Fêtée par les femmes, et uniquement par les femmes, Chaâbana n’a aucune teneur religieuse et tire ses origines de l’histoire païenne du Maroc.Tout le monde ne s’accorde pas sur ses origines mais il est probable que celle-ci puise ses racines dans les fêtes rurales ancestrales, au cours desquelles les femmes, détentrices des rituels sacrés et mystiques, se réunissaient dans les mausolées pour y adresser leurs prières aux saints, tout en préparant à manger, en dansant et en chantant. Ce n’est que plus tard que cette fête, qui possède de nombreux détracteurs parmi les conservateurs religieux, aurait été intégrée au calendrier musulman.
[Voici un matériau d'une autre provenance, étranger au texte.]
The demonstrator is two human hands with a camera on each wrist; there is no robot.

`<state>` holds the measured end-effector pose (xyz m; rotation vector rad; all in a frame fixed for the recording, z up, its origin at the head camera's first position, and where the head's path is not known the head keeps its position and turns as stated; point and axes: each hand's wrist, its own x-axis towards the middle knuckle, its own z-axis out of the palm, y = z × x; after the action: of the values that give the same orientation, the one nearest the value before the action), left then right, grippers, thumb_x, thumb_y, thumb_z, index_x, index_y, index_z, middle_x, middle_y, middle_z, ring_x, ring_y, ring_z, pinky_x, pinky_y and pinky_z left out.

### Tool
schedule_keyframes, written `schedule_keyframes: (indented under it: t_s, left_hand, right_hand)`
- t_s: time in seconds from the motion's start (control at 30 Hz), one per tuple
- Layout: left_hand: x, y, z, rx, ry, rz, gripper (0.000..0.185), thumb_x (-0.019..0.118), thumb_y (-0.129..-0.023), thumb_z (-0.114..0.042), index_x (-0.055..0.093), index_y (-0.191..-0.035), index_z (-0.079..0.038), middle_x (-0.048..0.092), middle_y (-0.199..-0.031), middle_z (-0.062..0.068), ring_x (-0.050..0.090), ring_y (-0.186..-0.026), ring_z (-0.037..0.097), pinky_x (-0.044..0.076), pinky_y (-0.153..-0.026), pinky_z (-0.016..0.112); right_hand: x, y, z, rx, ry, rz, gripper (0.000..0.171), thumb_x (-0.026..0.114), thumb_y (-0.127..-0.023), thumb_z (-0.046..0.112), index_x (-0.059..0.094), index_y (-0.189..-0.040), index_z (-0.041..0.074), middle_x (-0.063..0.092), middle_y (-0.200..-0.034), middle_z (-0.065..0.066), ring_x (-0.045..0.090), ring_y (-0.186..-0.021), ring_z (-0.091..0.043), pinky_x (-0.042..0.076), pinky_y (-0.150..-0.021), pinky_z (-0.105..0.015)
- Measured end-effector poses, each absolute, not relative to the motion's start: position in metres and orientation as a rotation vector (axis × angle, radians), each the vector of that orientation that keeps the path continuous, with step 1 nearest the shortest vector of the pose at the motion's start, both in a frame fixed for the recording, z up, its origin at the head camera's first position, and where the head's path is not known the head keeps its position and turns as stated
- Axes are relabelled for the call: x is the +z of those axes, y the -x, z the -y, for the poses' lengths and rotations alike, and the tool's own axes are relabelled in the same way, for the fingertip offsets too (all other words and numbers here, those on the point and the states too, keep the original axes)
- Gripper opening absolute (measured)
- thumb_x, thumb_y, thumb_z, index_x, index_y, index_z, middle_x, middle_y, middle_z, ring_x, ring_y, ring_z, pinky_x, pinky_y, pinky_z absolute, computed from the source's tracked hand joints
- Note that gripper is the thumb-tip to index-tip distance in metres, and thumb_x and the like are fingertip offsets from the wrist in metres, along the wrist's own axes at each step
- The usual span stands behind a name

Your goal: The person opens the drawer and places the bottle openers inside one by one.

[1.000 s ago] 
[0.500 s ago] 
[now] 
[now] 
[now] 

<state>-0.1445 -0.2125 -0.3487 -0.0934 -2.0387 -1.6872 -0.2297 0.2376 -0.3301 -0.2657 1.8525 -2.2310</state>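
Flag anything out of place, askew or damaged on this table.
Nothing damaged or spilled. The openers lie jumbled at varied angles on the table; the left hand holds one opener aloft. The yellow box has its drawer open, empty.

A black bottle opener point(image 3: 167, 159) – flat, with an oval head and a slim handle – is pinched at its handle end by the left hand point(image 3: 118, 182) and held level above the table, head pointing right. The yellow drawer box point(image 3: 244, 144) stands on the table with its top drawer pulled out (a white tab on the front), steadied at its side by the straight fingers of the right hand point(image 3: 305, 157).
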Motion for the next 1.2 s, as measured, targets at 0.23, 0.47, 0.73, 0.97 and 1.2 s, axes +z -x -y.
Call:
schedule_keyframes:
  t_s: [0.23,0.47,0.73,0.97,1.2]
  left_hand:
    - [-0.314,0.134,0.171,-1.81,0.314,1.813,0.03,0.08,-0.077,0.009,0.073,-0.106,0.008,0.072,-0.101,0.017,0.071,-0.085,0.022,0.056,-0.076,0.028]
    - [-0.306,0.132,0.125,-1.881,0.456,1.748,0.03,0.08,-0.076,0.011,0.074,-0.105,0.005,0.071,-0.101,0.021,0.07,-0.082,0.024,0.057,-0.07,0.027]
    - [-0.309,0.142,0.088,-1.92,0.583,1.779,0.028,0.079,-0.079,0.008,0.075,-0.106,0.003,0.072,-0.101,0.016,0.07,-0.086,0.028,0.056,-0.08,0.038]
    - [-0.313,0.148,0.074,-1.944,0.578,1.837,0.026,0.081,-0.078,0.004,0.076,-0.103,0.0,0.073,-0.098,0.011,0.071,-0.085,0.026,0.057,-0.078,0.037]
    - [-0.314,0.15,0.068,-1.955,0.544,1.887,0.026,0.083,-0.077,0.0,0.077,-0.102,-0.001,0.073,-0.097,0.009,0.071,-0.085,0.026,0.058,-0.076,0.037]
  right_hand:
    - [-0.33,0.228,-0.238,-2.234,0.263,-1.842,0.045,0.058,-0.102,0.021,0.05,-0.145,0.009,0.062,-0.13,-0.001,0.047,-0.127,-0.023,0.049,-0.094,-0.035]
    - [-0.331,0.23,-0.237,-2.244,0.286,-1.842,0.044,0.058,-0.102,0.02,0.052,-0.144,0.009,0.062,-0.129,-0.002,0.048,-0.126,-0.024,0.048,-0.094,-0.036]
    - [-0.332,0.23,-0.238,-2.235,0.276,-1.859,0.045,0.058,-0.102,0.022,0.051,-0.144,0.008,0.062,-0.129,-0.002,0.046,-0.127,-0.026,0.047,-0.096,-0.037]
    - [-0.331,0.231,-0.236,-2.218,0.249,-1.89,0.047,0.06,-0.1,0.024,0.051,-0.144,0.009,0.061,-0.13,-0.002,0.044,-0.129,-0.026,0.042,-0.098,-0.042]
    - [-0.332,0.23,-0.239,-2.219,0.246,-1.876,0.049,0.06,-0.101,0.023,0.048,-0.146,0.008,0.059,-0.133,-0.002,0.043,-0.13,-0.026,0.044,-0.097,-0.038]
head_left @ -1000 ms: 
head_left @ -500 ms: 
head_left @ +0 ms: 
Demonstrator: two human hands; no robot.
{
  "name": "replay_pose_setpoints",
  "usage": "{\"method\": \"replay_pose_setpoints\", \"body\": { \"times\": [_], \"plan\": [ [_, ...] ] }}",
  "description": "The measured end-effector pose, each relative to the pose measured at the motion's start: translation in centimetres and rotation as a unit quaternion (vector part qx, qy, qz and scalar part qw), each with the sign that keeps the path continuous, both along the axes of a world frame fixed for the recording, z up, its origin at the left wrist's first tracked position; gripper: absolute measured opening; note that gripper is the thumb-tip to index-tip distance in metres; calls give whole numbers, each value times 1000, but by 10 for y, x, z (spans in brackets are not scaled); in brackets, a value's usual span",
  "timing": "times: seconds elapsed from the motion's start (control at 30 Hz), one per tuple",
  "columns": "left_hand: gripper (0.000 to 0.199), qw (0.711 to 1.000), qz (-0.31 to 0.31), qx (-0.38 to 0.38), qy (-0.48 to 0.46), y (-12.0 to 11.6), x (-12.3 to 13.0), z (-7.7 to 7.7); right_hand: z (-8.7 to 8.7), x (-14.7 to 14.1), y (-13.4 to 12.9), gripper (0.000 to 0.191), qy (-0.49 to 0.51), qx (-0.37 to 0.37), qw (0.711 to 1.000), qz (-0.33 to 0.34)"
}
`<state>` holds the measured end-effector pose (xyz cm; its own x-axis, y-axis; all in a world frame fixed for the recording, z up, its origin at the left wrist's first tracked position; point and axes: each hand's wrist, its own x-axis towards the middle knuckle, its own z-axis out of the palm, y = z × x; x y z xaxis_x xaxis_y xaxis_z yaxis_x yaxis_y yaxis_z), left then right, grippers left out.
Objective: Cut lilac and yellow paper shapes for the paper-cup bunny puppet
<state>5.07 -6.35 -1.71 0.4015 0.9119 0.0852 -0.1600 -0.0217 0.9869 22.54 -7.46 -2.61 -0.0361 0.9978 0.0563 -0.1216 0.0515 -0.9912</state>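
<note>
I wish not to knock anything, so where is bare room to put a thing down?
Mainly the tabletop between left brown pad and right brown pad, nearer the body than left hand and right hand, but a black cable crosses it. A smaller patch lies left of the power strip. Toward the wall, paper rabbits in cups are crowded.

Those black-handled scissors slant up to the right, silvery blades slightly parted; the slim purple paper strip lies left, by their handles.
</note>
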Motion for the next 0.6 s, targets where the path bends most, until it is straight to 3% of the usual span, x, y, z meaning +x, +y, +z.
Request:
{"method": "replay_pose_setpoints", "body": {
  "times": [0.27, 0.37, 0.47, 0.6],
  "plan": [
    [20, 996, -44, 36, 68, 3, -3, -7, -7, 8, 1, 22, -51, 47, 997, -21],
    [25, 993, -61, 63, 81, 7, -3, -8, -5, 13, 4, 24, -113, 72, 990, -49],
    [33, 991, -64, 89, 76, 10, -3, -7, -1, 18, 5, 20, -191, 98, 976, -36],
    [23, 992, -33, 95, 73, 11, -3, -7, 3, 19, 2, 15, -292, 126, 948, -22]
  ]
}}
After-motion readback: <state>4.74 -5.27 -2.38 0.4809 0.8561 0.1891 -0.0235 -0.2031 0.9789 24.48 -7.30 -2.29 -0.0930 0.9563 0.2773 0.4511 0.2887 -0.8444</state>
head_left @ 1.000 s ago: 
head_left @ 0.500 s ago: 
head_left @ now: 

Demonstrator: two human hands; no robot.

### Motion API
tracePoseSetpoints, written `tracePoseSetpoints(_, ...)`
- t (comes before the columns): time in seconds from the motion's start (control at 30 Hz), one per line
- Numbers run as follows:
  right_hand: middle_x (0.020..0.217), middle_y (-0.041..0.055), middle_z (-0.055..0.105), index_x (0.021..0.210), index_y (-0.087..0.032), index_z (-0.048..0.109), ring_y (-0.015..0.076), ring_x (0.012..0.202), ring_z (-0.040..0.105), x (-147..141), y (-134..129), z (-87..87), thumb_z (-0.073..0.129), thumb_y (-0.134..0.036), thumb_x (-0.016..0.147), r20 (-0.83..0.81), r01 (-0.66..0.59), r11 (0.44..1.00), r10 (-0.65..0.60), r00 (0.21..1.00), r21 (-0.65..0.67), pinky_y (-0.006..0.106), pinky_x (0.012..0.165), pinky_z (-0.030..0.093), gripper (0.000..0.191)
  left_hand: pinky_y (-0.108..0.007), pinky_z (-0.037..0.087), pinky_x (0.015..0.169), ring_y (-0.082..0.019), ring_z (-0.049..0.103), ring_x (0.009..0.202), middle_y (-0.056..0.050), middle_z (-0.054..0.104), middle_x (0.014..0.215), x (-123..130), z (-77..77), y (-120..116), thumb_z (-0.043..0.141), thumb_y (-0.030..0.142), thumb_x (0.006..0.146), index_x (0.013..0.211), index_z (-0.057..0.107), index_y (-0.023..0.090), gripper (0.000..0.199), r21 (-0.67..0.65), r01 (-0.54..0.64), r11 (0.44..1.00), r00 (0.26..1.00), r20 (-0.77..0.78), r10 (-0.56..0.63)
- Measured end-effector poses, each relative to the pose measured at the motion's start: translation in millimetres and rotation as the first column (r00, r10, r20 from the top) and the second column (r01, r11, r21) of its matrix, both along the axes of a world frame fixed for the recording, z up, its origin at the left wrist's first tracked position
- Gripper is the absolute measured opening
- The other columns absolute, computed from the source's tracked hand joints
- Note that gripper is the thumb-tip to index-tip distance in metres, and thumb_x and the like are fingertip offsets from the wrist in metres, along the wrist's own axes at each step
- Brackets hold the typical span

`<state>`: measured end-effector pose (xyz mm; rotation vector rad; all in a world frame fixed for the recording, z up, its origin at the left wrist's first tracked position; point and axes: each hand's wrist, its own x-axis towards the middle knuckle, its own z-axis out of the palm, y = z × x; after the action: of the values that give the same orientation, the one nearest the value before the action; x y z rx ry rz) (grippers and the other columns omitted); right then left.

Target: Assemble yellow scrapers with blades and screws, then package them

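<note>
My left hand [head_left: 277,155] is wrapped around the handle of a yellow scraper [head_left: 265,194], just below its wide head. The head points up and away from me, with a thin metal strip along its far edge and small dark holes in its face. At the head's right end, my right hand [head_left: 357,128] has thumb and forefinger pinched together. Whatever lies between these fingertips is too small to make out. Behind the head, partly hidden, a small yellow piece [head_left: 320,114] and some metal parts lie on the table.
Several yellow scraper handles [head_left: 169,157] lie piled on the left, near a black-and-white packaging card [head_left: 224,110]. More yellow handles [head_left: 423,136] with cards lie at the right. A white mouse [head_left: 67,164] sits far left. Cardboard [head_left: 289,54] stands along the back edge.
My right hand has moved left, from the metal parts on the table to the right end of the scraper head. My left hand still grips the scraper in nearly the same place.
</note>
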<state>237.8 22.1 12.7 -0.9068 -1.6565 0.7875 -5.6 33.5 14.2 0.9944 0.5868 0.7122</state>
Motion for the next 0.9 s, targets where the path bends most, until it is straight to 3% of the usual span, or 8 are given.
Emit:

Mais malgré l’inimitié qu’elle suscite chez certains, il n’en demeure pas moins que cette tradition ancestrale qui fait partie intégrante de notre patrimoine culturel a perduré à travers les siècles et aujourd’hui encore, au XXIe siècle, les préparatifs vont bon train. On se retrouve entre femmes de plusieurs générations, chez une grand-mère, une tante, une voisine, une amie, pour s’atteler ensemble aux préparatifs de cette veillée. On met la main à la pâte pour préparer des gâteaux, celles qui n’ont pas le temps de cuisiner ramènent un plat, on se pare de notre plus beau caftan, on confie nos mains à la neggafa et surtout, surtout, on chante et on danse.
Cette veillée exclusivement féminine, qui se déroule bien loin du regard des hommes qui ne sont pas conviés à l’évènement, est une véritable catharsis pour les femmes. C’est une occasion de s’épanouir et de vivre ensemble des moments de gaieté sans pour autant être jugées par les regards masculins. Car la Chaâbana a de tout temps offert la possibilité aux femmes, privées à une certaine époque d’accès à l’espace public et aux manifestations artistiques, de se réunir pour faire la fête.
Ainsi, au-delà de l’aspect festif de cette veillée organisée pour les femmes et par les femmes, il est surtout question de s’affranchir du regard et du contrôle des hommes. Mais pas que: au même titre que les autres fêtes entre femmes, à l’instar de lgdida– célébration réservée aux femmes mariées pour favoriser la fertilité– il est aussi question de tisser des relations sociales et des pactes entre familles.
Cette année, avec l’allègement des restrictions sanitaires et le retour à la vie normale, la Chaâbana n’en sera que plus joyeuse.